> What you have to do:
Output only the lines below from the one containing "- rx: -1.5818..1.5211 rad" to the one containing "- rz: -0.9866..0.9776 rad", exactly as written, both ends kept.
#### Data for this exercise ####
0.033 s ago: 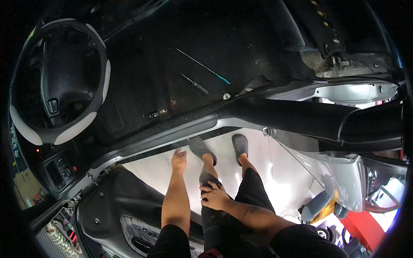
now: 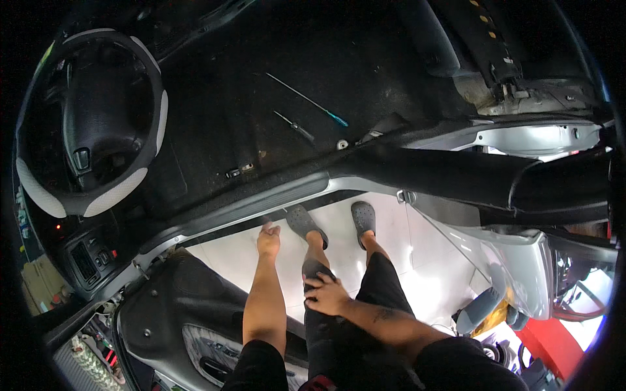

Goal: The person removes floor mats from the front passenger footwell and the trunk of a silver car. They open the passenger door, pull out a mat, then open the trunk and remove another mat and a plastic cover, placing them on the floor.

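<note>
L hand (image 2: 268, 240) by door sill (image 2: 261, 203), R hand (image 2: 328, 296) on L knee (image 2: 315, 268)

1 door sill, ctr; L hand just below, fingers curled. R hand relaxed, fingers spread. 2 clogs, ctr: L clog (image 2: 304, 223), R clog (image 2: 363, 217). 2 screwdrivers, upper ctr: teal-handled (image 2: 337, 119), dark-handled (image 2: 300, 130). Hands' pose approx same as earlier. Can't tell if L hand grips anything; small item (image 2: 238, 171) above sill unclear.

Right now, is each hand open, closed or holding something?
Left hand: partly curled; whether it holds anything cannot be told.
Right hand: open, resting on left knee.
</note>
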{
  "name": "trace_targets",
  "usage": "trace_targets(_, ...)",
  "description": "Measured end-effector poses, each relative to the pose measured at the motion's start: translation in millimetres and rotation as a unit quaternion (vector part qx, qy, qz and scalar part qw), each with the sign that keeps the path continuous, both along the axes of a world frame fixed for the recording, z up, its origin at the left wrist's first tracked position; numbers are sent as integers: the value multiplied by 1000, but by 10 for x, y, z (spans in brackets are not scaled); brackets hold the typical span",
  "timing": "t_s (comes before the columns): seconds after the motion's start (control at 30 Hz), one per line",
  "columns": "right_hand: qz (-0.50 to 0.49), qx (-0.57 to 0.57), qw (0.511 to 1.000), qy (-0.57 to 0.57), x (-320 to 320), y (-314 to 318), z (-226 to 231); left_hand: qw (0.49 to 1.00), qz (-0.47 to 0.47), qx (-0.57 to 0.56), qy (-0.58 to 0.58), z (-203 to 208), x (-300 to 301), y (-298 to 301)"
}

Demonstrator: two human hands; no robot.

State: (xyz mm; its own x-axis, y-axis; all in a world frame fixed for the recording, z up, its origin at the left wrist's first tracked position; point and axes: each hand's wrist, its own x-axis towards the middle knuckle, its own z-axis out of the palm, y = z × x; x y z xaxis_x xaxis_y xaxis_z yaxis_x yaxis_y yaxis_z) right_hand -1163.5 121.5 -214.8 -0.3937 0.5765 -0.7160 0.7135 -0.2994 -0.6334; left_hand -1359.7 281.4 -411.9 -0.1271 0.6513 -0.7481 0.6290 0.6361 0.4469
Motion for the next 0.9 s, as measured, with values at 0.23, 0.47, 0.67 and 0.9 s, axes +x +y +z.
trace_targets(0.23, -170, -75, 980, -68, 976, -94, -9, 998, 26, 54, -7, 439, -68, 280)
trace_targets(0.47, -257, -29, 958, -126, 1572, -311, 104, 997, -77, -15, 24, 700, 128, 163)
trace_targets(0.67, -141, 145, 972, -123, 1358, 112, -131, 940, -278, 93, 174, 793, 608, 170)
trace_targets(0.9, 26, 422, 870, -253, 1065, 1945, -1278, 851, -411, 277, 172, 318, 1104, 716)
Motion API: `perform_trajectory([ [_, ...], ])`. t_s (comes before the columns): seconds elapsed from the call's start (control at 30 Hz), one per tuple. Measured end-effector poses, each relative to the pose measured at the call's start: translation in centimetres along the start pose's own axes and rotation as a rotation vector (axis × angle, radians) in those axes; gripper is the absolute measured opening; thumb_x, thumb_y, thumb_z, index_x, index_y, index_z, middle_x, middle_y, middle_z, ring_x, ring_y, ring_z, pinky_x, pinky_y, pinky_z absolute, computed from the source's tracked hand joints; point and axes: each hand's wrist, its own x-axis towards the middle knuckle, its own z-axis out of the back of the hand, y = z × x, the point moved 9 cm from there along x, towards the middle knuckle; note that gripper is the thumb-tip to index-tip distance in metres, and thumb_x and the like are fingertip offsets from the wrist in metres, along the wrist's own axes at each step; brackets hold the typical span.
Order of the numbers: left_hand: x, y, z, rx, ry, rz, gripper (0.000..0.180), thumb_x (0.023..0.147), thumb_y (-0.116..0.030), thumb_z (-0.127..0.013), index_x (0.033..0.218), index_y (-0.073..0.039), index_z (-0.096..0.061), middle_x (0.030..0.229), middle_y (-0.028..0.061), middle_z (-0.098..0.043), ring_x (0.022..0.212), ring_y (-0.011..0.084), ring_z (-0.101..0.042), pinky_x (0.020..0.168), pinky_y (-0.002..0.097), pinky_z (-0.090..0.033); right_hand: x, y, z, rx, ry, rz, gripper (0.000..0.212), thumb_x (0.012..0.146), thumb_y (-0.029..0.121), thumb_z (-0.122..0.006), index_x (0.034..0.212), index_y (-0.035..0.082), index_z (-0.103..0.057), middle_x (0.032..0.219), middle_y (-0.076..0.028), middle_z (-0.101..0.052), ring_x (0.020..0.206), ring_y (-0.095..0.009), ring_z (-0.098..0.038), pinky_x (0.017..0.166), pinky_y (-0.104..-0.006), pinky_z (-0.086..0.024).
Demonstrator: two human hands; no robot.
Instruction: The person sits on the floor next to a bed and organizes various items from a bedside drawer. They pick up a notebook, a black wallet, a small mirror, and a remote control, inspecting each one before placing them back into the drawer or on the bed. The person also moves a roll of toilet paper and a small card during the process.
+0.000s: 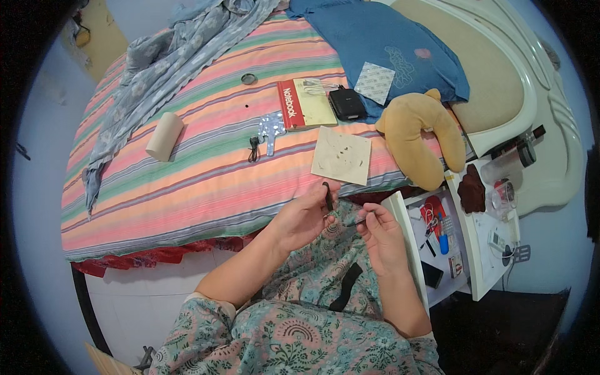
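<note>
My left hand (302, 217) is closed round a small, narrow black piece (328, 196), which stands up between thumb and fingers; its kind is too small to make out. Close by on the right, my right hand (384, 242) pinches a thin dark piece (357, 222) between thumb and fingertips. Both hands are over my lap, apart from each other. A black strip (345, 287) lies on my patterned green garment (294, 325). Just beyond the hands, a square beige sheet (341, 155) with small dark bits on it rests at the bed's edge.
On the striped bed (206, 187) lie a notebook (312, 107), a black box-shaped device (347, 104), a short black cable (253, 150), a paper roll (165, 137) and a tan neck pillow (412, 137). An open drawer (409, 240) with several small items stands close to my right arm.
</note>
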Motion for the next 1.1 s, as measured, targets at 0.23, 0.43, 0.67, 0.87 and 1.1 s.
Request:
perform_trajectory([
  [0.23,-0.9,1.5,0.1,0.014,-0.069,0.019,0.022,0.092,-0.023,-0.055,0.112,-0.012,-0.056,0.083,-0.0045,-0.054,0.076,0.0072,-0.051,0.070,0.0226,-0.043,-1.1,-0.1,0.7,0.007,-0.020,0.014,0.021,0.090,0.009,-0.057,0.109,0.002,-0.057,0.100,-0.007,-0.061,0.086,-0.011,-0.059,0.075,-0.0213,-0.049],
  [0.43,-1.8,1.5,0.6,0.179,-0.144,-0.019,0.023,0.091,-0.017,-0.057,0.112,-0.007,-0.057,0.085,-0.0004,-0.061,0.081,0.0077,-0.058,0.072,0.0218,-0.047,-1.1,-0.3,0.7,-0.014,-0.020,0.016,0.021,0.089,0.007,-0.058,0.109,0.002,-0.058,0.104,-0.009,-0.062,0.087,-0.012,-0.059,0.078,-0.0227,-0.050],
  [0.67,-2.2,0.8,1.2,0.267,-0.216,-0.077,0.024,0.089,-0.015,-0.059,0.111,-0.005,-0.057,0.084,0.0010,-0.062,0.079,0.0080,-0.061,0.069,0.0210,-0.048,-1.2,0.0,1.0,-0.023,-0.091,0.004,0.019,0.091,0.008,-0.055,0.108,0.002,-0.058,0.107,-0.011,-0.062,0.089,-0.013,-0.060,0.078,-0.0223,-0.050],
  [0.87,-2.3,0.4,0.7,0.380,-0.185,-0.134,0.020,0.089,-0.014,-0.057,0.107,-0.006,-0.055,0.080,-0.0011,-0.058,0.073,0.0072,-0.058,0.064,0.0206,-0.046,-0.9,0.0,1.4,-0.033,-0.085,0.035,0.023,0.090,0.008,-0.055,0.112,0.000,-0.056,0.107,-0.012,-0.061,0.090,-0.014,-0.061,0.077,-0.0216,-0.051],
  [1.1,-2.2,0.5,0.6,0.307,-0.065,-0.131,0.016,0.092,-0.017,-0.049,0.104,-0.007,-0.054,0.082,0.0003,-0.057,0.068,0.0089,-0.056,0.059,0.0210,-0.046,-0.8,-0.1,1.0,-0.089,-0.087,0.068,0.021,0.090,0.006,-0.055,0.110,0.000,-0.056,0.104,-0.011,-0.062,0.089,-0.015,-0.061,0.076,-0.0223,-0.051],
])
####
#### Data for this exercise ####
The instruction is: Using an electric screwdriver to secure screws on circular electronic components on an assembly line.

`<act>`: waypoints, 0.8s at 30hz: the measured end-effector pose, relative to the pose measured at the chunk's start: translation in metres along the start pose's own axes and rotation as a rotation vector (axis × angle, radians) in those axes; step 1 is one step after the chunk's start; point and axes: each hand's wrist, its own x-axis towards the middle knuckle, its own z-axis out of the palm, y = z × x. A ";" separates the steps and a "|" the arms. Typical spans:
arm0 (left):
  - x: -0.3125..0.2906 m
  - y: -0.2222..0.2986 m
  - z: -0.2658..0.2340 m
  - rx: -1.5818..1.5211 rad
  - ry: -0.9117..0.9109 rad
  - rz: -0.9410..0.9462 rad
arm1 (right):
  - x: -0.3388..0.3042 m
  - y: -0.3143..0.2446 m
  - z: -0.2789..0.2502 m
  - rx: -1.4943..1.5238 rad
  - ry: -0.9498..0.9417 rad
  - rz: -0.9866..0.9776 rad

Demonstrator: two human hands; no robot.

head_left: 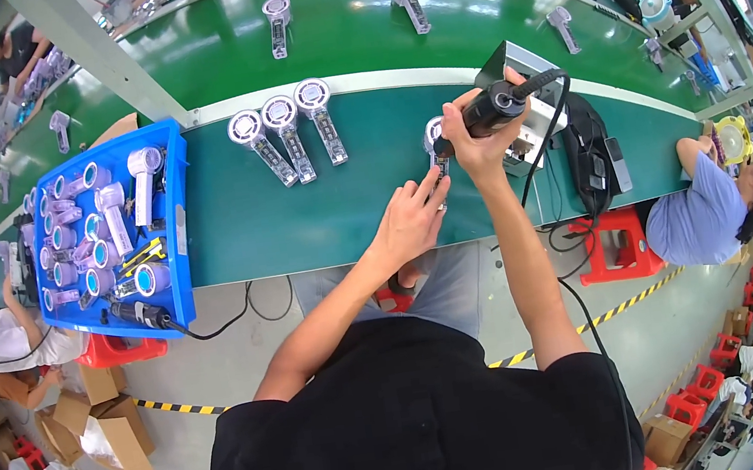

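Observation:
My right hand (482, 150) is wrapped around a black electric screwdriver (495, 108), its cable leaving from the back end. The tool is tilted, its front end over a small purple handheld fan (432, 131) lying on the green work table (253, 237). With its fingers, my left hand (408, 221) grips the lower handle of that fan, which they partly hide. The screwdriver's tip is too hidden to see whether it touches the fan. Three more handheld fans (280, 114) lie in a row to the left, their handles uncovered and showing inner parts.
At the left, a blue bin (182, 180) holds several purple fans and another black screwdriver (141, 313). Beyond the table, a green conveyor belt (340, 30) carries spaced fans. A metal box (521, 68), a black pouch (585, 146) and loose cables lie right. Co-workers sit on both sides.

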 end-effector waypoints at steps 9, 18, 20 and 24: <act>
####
> Answer section:
  - rx: -1.5818..1.5211 rad
  - ry: -0.9117..0.9109 rad
  - rz: -0.9410..0.9462 rad
arm1 (right):
  - x: -0.3388..0.3042 m
  - y: -0.3143..0.2446 m
  - z: -0.2789..0.2502 m
  - rx: -1.4943..1.5238 rad
  - ry: -0.9498..0.9417 rad
  - rz: -0.9866..0.9776 rad

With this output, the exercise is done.